▸ **Problem to solve**
Make an exact reproduction of all the data.
----- Supplied material -----
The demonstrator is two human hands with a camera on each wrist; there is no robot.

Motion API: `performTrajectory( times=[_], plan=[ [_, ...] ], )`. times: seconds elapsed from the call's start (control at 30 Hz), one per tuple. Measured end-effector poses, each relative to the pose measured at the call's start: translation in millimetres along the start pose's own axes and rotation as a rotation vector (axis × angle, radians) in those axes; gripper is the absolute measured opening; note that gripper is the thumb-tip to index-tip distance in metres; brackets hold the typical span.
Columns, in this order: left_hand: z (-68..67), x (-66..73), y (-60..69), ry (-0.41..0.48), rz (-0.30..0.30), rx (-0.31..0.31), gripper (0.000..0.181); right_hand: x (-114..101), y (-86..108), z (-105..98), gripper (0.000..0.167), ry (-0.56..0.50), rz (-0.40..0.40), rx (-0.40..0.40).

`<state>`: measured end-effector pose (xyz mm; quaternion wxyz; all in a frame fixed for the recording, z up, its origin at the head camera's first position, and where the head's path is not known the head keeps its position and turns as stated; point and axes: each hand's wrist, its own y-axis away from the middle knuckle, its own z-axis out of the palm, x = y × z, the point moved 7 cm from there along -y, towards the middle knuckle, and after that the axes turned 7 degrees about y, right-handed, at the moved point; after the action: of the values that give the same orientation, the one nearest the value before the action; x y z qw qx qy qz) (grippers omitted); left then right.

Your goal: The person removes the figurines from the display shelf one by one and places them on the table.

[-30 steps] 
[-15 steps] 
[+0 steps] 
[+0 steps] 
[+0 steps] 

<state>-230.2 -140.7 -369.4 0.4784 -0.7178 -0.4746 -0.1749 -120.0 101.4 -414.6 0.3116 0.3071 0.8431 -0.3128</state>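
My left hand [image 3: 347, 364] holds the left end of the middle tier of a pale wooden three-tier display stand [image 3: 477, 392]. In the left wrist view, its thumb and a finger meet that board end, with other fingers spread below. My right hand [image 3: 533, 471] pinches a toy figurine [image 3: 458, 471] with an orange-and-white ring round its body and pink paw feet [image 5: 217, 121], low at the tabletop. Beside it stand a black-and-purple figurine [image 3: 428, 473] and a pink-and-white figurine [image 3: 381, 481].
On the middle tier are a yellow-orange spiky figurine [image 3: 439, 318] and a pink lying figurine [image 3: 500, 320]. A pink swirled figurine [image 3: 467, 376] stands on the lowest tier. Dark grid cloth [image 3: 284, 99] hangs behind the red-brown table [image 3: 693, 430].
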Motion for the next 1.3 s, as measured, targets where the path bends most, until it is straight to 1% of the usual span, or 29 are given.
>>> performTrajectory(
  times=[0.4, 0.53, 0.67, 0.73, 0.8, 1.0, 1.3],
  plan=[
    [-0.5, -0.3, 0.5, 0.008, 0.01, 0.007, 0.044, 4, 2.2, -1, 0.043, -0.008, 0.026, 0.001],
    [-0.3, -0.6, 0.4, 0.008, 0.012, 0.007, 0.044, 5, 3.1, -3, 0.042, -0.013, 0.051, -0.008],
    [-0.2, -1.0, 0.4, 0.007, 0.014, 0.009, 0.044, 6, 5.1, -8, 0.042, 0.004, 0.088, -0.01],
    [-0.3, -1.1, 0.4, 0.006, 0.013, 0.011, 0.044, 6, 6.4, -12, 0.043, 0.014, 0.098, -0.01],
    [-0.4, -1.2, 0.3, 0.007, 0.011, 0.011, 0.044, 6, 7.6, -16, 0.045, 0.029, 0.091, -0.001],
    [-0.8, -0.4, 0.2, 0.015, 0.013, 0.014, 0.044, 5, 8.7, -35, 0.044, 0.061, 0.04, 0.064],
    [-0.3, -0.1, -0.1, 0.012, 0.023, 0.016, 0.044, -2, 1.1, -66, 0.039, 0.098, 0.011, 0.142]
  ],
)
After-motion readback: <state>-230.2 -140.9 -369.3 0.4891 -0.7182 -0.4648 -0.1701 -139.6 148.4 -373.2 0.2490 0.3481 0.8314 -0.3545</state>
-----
▸ **Problem solution**
The demonstrator is two human hands with a camera on each wrist; there is no robot.

Motion API: `performTrajectory( times=[_], plan=[ [_, ...] ], )`. times: seconds elapsed from the call's start (control at 30 Hz), one per tuple. Measured end-effector poses, each relative to the pose measured at the call's start: translation in millimetres along the start pose's own axes and rotation as a rotation vector (axis × angle, radians) in those axes; gripper is the absolute measured opening; note that gripper is the thumb-tip to index-tip distance in metres; brackets hold the typical span.
Columns, in this order: left_hand: z (-68..67), x (-66..73), y (-60..69), ry (-0.41..0.48), rz (-0.30..0.30), rx (-0.31..0.31), gripper (0.000..0.181); right_hand: x (-114..101), y (-86..108), z (-105..98), gripper (0.000..0.167), ry (-0.56..0.50), rz (-0.40..0.40), rx (-0.40..0.40).

`<state>`: measured end-effector pose (xyz mm; quaternion wxyz; all in a frame fixed for the recording, z up, its origin at the head camera's first position, and where the head's path is not known the head keeps its position and turns as stated; point and axes: each hand's wrist, its own y-axis away from the middle knuckle, its own z-axis out of the palm, x = y × z, the point moved 7 cm from there along -y, towards the middle knuckle, and after that the axes turned 7 degrees about y, right-handed, at the moved point; after the action: of the values that give the same orientation, the one nearest the value before the action; x y z qw qx qy qz) (grippers omitted); left then right.

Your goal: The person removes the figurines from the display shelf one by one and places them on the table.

[-30 steps] 
[-15 steps] 
[+0 steps] 
[+0 steps] 
[+0 steps] 

<state>-230.2 -140.7 -369.4 0.4784 -0.7178 -0.4746 -0.1749 -120.0 101.4 -414.6 0.3116 0.3071 0.8431 -0.3128</state>
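My left hand [image 3: 347, 364] holds the left end of the middle tier of a pale wooden three-tier display stand [image 3: 477, 392]. In the left wrist view, its thumb and a finger meet that board end, with other fingers spread below. My right hand [image 3: 533, 471] pinches a toy figurine [image 3: 458, 471] with an orange-and-white ring round its body and pink paw feet [image 5: 217, 121], low at the tabletop. Beside it stand a black-and-purple figurine [image 3: 428, 473] and a pink-and-white figurine [image 3: 381, 481].
On the middle tier are a yellow-orange spiky figurine [image 3: 439, 318] and a pink lying figurine [image 3: 500, 320]. A pink swirled figurine [image 3: 467, 376] stands on the lowest tier. Dark grid cloth [image 3: 284, 99] hangs behind the red-brown table [image 3: 693, 430].
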Motion for the next 1.3 s, as measured, targets where the path bends most, until it is straight to 1% of the usual span, or 29 are given.
>>> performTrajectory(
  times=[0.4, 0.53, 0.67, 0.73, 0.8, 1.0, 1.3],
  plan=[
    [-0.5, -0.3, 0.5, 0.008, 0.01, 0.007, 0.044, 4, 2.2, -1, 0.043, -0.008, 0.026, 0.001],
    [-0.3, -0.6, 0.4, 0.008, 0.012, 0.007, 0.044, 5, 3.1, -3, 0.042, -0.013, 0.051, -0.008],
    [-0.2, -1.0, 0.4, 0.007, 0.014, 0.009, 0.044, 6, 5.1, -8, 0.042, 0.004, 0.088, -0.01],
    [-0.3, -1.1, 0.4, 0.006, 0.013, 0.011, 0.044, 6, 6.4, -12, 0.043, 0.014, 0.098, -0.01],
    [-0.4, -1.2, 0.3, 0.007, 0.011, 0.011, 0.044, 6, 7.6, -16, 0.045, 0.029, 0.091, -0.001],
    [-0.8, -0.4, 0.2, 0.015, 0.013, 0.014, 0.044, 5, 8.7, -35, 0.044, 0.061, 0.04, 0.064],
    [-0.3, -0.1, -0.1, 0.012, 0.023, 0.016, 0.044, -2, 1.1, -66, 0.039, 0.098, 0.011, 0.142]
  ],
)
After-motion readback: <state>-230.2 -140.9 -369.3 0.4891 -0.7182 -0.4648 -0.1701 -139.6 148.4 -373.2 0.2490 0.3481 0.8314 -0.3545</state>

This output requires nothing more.